→ What the exercise asks:
Return each record exactly as it appears, so that nothing is dropped or altered.

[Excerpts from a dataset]
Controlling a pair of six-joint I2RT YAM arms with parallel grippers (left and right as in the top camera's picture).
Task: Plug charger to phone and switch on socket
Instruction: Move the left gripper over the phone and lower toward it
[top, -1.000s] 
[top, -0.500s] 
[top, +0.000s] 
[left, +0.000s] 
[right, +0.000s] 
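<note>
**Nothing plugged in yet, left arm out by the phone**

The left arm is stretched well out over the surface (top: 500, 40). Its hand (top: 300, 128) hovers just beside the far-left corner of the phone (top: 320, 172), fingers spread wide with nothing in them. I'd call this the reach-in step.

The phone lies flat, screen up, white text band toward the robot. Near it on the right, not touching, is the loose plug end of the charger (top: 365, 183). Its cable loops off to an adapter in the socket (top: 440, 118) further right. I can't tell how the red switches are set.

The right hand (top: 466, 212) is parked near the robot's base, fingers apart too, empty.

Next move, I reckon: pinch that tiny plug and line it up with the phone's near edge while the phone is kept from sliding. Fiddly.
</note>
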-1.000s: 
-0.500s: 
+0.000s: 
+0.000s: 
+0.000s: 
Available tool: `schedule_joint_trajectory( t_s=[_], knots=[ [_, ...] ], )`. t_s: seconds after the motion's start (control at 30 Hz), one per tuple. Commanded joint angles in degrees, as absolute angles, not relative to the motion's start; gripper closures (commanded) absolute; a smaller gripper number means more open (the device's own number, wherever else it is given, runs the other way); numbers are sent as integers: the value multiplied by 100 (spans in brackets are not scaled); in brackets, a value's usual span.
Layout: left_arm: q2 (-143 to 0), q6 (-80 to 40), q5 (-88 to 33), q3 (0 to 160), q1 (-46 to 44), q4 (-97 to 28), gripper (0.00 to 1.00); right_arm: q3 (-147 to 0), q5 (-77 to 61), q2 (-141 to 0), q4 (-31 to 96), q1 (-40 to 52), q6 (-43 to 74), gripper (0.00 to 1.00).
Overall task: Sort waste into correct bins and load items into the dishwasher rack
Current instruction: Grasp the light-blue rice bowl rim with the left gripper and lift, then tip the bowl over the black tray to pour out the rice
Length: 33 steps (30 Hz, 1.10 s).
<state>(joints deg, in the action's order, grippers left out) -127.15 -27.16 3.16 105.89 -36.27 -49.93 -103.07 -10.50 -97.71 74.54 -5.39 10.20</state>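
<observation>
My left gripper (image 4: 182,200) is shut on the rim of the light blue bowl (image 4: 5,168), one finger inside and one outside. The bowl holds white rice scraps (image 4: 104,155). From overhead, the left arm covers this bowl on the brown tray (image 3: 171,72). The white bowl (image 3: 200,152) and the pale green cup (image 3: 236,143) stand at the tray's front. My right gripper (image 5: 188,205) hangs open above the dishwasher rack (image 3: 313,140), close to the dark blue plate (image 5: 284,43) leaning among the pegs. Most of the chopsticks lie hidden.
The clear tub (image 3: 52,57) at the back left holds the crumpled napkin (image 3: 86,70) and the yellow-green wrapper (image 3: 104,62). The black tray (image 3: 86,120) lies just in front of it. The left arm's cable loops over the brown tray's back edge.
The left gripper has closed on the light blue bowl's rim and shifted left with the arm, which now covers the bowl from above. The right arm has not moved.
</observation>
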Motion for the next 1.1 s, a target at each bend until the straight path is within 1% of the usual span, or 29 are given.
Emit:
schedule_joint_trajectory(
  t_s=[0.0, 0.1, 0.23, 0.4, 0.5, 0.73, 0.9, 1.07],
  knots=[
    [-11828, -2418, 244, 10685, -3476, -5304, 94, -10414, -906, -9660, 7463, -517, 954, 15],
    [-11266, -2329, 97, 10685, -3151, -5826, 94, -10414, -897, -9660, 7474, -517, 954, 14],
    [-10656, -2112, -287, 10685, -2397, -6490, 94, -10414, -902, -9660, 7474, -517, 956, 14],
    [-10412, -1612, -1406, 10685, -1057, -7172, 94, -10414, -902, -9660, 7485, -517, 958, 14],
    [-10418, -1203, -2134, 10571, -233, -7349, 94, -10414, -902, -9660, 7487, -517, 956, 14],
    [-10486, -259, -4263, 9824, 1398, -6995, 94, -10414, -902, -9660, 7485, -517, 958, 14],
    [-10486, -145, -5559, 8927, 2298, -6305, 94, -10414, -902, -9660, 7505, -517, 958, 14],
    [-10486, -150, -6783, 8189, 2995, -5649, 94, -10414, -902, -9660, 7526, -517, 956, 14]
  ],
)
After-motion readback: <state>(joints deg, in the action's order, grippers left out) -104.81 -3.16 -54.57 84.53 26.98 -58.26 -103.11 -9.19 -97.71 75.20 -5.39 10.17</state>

→ Output below:
Controlling a pair of six-joint I2RT YAM arms with parallel grippers (left and right as in the top camera's picture).
Task: Plug charger to phone and switch on socket
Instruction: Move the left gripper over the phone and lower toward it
[top, -1.000s] 
[top, -0.500s] 
[top, +0.000s] 
[left, +0.000s] 
[right, +0.000s] 
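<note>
**Nothing plugged in yet, left arm out by the phone**

The left arm is stretched well out over the surface (top: 500, 40). Its hand (top: 300, 128) hovers just beside the far-left corner of the phone (top: 320, 172), fingers spread wide with nothing in them. I'd call this the reach-in step.

The phone lies flat, screen up, white text band toward the robot. Near it on the right, not touching, is the loose plug end of the charger (top: 365, 183). Its cable loops off to an adapter in the socket (top: 440, 118) further right. I can't tell how the red switches are set.

The right hand (top: 466, 212) is parked near the robot's base, fingers apart too, empty.

Next move, I reckon: pinch that tiny plug and line it up with the phone's near edge while the phone is kept from sliding. Fiddly.
</note>
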-1.000s: 
-0.500s: 
+0.000s: 
+0.000s: 
+0.000s: 
Available tool: `schedule_joint_trajectory( t_s=[_], knots=[ [_, ...] ], )`. t_s: seconds after the motion's start (control at 30 Hz), one per tuple. Commanded joint angles in degrees, as absolute angles, not relative to the motion's start; gripper closures (commanded) absolute; a smaller gripper number means more open (the device's own number, wherever else it is given, runs the other way); numbers are sent as integers: the value multiplied by 100 (spans in brackets are not scaled); in brackets, a value's usual span.
Layout: left_arm: q2 (-143 to 0), q6 (-80 to 40), q5 (-88 to 33), q3 (0 to 160), q1 (-46 to 44), q4 (-97 to 28), gripper (0.00 to 1.00); right_arm: q3 (-147 to 0), q5 (-77 to 61), q2 (-141 to 0), q4 (-31 to 96), q1 (-40 to 52), q6 (-43 to 74), gripper (0.00 to 1.00).
Overall task: Sort waste into correct bins and load items into the dishwasher rack
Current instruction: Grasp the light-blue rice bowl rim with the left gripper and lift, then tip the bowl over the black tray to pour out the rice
Length: 33 steps (30 Hz, 1.10 s).
<state>(joints deg, in the action's order, grippers left out) -127.15 -27.16 3.16 105.89 -36.27 -49.93 -103.07 -10.50 -97.71 74.54 -5.39 10.20</state>
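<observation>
My left gripper (image 4: 182,200) is shut on the rim of the light blue bowl (image 4: 5,168), one finger inside and one outside. The bowl holds white rice scraps (image 4: 104,155). From overhead, the left arm covers this bowl on the brown tray (image 3: 171,72). The white bowl (image 3: 200,152) and the pale green cup (image 3: 236,143) stand at the tray's front. My right gripper (image 5: 188,205) hangs open above the dishwasher rack (image 3: 313,140), close to the dark blue plate (image 5: 284,43) leaning among the pegs. Most of the chopsticks lie hidden.
The clear tub (image 3: 52,57) at the back left holds the crumpled napkin (image 3: 86,70) and the yellow-green wrapper (image 3: 104,62). The black tray (image 3: 86,120) lies just in front of it. The left arm's cable loops over the brown tray's back edge.
The left gripper has closed on the light blue bowl's rim and shifted left with the arm, which now covers the bowl from above. The right arm has not moved.
</observation>
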Motion for the next 1.1 s, a target at each bend until the straight path is within 1% of the usual span, or 29 are given.
Emit:
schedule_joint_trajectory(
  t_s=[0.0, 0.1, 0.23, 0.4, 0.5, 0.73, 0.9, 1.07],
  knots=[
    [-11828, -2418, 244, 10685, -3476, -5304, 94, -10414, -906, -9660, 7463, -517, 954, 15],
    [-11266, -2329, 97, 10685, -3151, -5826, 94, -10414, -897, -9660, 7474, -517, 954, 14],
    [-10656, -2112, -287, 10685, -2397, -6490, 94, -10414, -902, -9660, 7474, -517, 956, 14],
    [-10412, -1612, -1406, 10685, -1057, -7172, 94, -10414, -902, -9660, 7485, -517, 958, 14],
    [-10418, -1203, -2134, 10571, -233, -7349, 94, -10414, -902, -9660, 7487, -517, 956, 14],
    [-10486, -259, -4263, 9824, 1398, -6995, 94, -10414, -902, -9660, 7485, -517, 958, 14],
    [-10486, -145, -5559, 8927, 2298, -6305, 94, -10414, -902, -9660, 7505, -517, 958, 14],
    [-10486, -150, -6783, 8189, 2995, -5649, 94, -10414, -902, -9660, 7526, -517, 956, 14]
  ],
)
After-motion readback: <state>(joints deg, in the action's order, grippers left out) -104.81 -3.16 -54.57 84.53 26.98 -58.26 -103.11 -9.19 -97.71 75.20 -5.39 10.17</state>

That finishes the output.